Data extract:
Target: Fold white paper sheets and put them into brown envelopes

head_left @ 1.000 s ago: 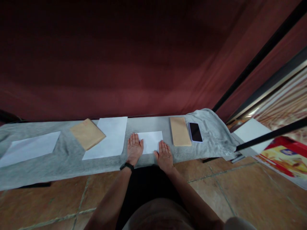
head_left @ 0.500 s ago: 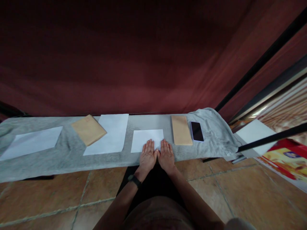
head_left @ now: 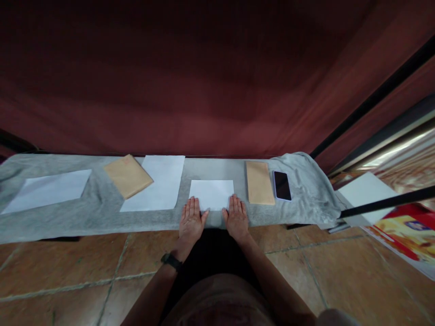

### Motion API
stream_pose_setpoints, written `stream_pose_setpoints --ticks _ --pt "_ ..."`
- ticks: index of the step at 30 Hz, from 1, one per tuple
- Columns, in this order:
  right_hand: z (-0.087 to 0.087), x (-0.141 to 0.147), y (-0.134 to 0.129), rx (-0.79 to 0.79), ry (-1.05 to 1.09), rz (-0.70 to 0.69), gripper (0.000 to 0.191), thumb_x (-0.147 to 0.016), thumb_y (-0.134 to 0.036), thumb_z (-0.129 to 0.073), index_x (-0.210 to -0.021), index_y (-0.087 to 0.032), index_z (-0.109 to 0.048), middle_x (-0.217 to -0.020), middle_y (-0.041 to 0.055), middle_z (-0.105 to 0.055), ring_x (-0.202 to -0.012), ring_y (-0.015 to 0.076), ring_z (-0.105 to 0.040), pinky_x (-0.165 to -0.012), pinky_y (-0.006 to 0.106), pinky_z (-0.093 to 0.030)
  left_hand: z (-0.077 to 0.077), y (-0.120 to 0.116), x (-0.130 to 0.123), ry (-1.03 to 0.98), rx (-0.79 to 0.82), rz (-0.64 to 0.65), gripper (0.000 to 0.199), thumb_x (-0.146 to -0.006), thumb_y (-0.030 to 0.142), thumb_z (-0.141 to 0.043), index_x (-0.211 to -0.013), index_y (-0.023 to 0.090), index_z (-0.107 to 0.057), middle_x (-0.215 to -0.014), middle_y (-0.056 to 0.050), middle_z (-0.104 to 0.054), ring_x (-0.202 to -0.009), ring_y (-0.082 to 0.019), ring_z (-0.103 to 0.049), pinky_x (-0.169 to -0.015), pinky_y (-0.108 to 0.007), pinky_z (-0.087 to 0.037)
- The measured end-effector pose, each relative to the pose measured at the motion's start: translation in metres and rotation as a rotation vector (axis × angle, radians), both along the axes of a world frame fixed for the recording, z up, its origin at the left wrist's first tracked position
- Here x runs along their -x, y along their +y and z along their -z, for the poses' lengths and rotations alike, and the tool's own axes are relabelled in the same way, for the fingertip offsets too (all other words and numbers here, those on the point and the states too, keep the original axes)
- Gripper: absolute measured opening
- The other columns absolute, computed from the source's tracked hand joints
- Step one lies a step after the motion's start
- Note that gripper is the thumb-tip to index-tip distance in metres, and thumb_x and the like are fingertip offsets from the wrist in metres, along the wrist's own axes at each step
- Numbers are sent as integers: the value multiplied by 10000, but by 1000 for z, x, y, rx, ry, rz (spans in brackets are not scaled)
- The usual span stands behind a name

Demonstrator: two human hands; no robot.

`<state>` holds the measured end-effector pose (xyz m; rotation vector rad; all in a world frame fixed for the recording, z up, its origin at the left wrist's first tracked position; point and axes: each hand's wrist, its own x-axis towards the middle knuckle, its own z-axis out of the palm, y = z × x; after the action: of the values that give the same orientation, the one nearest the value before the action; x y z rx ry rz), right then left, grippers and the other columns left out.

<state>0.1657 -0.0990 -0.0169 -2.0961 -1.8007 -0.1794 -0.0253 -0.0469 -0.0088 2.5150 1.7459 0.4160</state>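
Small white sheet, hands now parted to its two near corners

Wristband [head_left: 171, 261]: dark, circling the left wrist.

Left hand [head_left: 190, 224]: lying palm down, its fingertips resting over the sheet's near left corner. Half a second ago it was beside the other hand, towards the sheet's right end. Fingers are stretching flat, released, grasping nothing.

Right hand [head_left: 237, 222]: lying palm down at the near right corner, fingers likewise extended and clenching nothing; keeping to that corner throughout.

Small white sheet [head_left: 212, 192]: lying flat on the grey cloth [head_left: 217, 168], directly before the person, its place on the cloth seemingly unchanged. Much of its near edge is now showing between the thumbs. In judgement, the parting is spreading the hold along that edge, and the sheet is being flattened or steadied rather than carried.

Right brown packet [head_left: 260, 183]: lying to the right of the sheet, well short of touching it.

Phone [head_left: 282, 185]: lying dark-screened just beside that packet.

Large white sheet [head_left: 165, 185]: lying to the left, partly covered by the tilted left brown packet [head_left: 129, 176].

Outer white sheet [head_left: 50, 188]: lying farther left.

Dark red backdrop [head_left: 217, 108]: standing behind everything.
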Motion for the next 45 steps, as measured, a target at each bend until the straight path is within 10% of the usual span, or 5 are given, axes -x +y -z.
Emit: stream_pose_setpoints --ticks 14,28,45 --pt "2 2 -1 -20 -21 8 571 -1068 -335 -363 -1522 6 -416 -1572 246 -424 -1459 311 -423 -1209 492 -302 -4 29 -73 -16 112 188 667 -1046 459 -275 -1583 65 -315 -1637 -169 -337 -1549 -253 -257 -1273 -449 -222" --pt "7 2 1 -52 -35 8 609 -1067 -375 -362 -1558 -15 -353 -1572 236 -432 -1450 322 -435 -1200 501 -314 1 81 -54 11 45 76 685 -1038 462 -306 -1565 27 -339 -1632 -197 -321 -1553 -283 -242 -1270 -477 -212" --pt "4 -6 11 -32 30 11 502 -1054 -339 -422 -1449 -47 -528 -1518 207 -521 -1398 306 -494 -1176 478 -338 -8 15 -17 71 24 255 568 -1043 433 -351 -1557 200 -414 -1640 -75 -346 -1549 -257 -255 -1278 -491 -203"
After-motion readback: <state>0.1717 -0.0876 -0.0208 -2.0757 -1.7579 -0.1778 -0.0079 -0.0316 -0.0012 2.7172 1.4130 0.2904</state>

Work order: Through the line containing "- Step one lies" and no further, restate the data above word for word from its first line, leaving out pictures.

Response to this task:
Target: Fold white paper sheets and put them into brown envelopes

head_left @ 1.000 s ago: 
head_left @ 0.500 s ago: 
head_left @ now: 

### Motion API
stream_pose_setpoints, written `stream_pose_setpoints --ticks _ --pt "_ ..."`
- ticks: index of the step at 30 Hz, from 1, one per tuple
- Columns, in this order:
  right_hand: z (-0.087 to 0.087), x (-0.141 to 0.147), y (-0.134 to 0.129), rx (-0.79 to 0.79), ry (-1.05 to 1.09), rz (-0.70 to 0.69), gripper (0.000 to 0.191), thumb_x (-0.147 to 0.016), thumb_y (-0.134 to 0.036), thumb_z (-0.129 to 0.073), index_x (-0.210 to -0.021), index_y (-0.087 to 0.032), index_z (-0.109 to 0.048), middle_x (-0.217 to -0.020), middle_y (-0.041 to 0.055), middle_z (-0.105 to 0.055), ring_x (-0.202 to -0.012), ring_y (-0.015 to 0.076), ring_z (-0.105 to 0.040), pinky_x (-0.165 to -0.012), pinky_y (-0.006 to 0.106), pinky_z (-0.093 to 0.030)
  left_hand: z (-0.077 to 0.077), y (-0.120 to 0.116), x (-0.130 to 0.123), ry (-1.03 to 0.98), rx (-0.79 to 0.82), rz (-0.64 to 0.65), gripper (0.000 to 0.199), thumb_x (-0.146 to -0.006), thumb_y (-0.030 to 0.142), thumb_z (-0.141 to 0.043), index_x (-0.211 to -0.013), index_y (-0.023 to 0.090), index_z (-0.107 to 0.057), middle_x (-0.215 to -0.014), middle_y (-0.056 to 0.050), middle_z (-0.104 to 0.054), ring_x (-0.202 to -0.009), ring_y (-0.082 to 0.019), ring_z (-0.103 to 0.049), pinky_x (-0.169 to -0.015), pinky_y (-0.108 to 0.007), pinky_z (-0.087 to 0.037)
- The measured end-effector pose, each relative to the pose measured at the motion's start: translation in metres and rotation as a rotation vector (axis × angle, radians), both along the axes of a world frame fixed for the recording, z up, its origin at the left wrist's first tracked position
- Here x runs along their -x, y along their +y and z along their -z, for the poses' lengths and rotations alike, and the tool's own axes are relabelled in the same way, for the fingertip offsets too (all other words and numbers here, those on the point and the states too, keep the original axes)
- Gripper: absolute measured opening
- The other columns absolute, computed from the source's tracked hand joints
- Step one lies a step after the motion's start

The response to the exercise is now complete.